Pierce John P, Newman Vicky A, Natarajan Loki, Flatt Shirley W, Al-Delaimy Wael K, Caan Bette J, Emond Jennifer A, Faerber Susan, Gold Ellen B, Hajek Richard A, Hollenbach Kathryn, Jones Lovell A, Karanja Njeri, Kealey Sheila, Madlensky Lisa, Marshall James, Ritenbaugh Cheryl, Rock Cheryl L, Stefanick Marcia L, Thomson Cynthia, Wasserman Linda, Parker Barbara A
Moores UCSD Cancer Center, University of California, San Diego, La Jolla, CA 92093, USA.
J Nutr. 2007 Oct;137(10):2291-6. doi: 10.1093/jn/137.10.2291.

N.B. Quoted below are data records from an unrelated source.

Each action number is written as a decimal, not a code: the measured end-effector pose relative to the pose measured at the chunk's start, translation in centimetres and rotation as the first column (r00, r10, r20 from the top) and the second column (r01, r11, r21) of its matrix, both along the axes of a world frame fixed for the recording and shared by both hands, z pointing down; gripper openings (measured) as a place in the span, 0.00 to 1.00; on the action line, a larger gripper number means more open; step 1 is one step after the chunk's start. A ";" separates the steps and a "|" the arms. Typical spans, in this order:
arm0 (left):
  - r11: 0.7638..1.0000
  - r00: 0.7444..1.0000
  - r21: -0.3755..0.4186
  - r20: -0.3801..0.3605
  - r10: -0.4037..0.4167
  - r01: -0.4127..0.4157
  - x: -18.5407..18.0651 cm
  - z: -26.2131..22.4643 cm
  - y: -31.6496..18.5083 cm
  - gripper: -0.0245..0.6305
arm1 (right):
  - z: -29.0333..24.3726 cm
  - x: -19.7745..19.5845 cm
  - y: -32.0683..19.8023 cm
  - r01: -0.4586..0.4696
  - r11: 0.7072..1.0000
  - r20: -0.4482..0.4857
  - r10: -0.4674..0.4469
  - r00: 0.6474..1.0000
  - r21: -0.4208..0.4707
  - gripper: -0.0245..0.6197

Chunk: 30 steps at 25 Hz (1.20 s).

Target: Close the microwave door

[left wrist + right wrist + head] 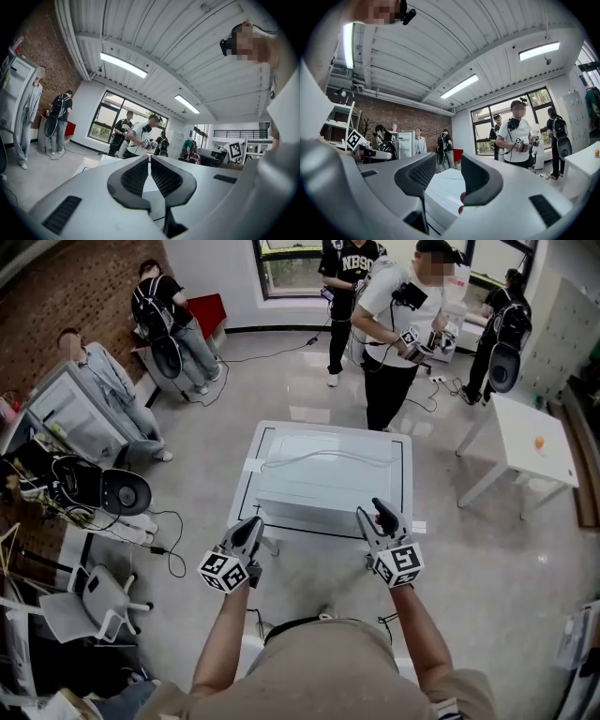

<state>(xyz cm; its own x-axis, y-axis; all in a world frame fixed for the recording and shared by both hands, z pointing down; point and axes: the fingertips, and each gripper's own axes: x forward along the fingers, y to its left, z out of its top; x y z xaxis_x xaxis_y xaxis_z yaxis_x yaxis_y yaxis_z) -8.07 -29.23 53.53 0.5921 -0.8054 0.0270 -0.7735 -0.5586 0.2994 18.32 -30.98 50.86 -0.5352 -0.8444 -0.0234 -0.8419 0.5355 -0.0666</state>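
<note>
A white microwave point(323, 474) stands on a white table point(242, 495) just in front of me. I see it from above, so its front face is hidden; no door leaf sticks out towards me. My left gripper point(251, 526) is at its near left corner, held level, with the jaws shut point(150, 160) on nothing. My right gripper point(371, 512) is at the near right corner and open point(445, 174). Nothing lies between its fingers, and the microwave's top point(440, 187) shows through the gap, a little beyond them.
Several people stand around the room, one with grippers point(403, 324) just behind the table. A second white table point(530, 437) is at the right, and a chair point(94, 596) and a floor cable point(169, 540) at the left. A white cabinet point(70, 409) stands by the brick wall.
</note>
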 end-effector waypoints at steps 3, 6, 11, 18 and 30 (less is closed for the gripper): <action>1.000 1.000 -0.003 0.000 0.007 -0.007 0.1 -0.1 0.2 0.05 | 0.1 0.1 0.1 -0.009 1.000 -0.006 0.009 1.000 -0.004 0.30; 1.000 1.000 -0.005 0.002 0.012 -0.012 0.2 -0.1 0.2 0.05 | 0.3 0.1 0.0 -0.020 1.000 -0.017 0.020 1.000 -0.003 0.30; 1.000 1.000 -0.009 0.006 0.019 -0.019 0.4 0.3 0.2 0.05 | 0.7 0.2 0.1 -0.032 0.999 -0.024 0.031 0.999 -0.009 0.30; 0.999 1.000 -0.013 0.003 0.031 -0.031 1.2 0.4 0.5 0.05 | 2.0 1.3 0.0 -0.108 0.994 -0.109 0.104 0.989 -0.030 0.22; 0.999 0.999 -0.015 -0.007 0.048 -0.048 1.9 0.1 0.3 0.05 | 2.0 1.4 0.1 -0.118 0.993 -0.143 0.114 0.983 -0.018 0.18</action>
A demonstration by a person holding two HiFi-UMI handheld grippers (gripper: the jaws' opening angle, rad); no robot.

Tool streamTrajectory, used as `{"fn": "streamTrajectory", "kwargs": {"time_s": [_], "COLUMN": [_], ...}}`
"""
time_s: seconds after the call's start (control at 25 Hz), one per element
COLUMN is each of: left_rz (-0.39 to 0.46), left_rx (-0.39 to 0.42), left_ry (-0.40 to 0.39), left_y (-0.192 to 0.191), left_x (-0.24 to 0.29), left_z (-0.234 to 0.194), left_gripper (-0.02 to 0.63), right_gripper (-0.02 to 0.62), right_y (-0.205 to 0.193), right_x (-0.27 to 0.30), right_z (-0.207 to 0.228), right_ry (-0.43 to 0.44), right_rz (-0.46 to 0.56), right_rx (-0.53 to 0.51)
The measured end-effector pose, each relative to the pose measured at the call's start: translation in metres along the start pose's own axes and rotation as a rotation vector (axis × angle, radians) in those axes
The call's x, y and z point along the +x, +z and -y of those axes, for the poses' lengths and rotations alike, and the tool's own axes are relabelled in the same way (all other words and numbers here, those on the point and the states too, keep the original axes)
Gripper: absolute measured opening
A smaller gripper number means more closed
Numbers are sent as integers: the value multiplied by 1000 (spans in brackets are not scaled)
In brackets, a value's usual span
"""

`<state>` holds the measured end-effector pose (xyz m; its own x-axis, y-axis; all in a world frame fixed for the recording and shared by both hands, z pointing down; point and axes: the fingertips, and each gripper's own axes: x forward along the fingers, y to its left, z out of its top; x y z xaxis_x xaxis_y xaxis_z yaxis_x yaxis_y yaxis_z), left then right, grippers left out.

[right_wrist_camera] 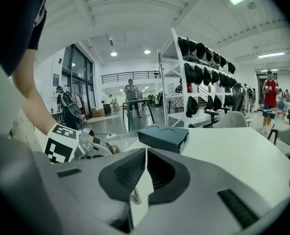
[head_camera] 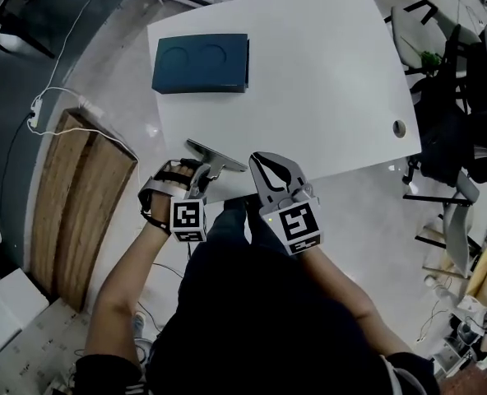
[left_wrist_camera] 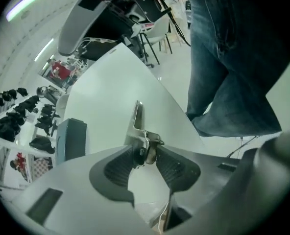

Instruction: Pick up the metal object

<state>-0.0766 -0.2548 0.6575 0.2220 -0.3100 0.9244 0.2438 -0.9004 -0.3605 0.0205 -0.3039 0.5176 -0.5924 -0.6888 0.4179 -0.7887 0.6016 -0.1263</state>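
The metal object point(head_camera: 216, 155) is a flat silvery bar with a short stem, lying across the near edge of the white table point(head_camera: 309, 72). My left gripper point(head_camera: 201, 174) is shut on its stem end; in the left gripper view the stem point(left_wrist_camera: 146, 147) is pinched between the ribbed pads and the bar point(left_wrist_camera: 137, 115) runs away from me. I cannot tell whether it touches the tabletop. My right gripper point(head_camera: 258, 161) hovers just right of the object, shut with nothing in it; its jaw tips point(right_wrist_camera: 145, 153) meet in the right gripper view.
A dark blue box point(head_camera: 201, 62) with two round recesses sits at the table's far left, also seen in the right gripper view point(right_wrist_camera: 163, 137). A cable hole point(head_camera: 400, 127) is at the right edge. Wooden panels point(head_camera: 79, 196) lie on the floor left; chairs point(head_camera: 466, 97) stand right.
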Motion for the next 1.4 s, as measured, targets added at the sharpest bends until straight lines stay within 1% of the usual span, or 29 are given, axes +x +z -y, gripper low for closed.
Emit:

Achieving long-term adherence to a dietary pattern is a challenge in many studies investigating the relationship between diet and disease. The Women's Healthy Eating and Living Study was a multi-institutional randomized trial in 3088 women at risk for breast cancer recurrence. At baseline, the average participant followed a healthy dietary pattern of 7 vegetable and fruit servings, 21 g/d of fiber, and 28.7% energy from fat, although fat intake increased over the enrollment period. Using primarily telephone counseling, the intervention group was encouraged to substantially increase intakes of vegetables, fruits, and fiber while decreasing fat intake. Sets of 24-h dietary recalls were completed on 90% of eligible participants at 1 y and 86% at 4 y. Using a conservative imputation analysis, at 1 y, the intervention group consumed 38% more vegetable servings (100% when including juice) than the comparison group, 20% more fruit, 38% more fiber, 50% more legumes, and 30% more whole grain foods, with a 20% lower intake of energy from fat. At 4 y, the between-group differences were 65% for vegetables (including juice), 25% fruit, 30% fiber, 40% legumes, 30% whole grain foods, and 13% lower intake of energy from fat. The intervention effect on fat intake was similar for early vs. late enrollees. Plasma carotenoid concentrations on a random 28% sample validated self-reported vegetable and fruit intake, with a between-group difference of 66% at 1 y and over 40% at 4 y. This large change will allow testing of hypotheses on the role of dietary change in preventing additional breast cancer events.
在许多研究饮食与疾病关系的研究中,实现对饮食模式的长期坚持是一项挑战。女性健康饮食与生活研究是一项针对3088名有乳腺癌复发风险女性的多机构随机试验。在基线时,尽管在入组期间脂肪摄入量有所增加,但平均参与者遵循的健康饮食模式为每天摄入7份蔬菜和水果、21克纤维,且脂肪提供的能量占28.7%。干预组主要通过电话咨询,被鼓励大幅增加蔬菜、水果和纤维的摄入量,同时减少脂肪摄入量。在1年时,90%的符合条件参与者完成了24小时饮食回顾,4年时这一比例为86%。采用保守的插补分析,在1年时,干预组摄入的蔬菜份数(包括果汁时为100%)比对照组多38%,水果多20%,纤维多38%,豆类多50%,全谷物食品多30%,来自脂肪的能量摄入量低20%。在4年时,组间差异为蔬菜(包括果汁)65%、水果25%、纤维30%、豆类40%、全谷物食品30%,来自脂肪的能量摄入量低13%。早期和晚期入组者的干预对脂肪摄入量的影响相似。对随机抽取的28%样本进行的血浆类胡萝卜素浓度检测验证了自我报告的蔬菜和水果摄入量,1年时组间差异为66%,4年时超过40%。这一巨大变化将使得能够检验关于饮食变化在预防额外乳腺癌事件中作用的假设。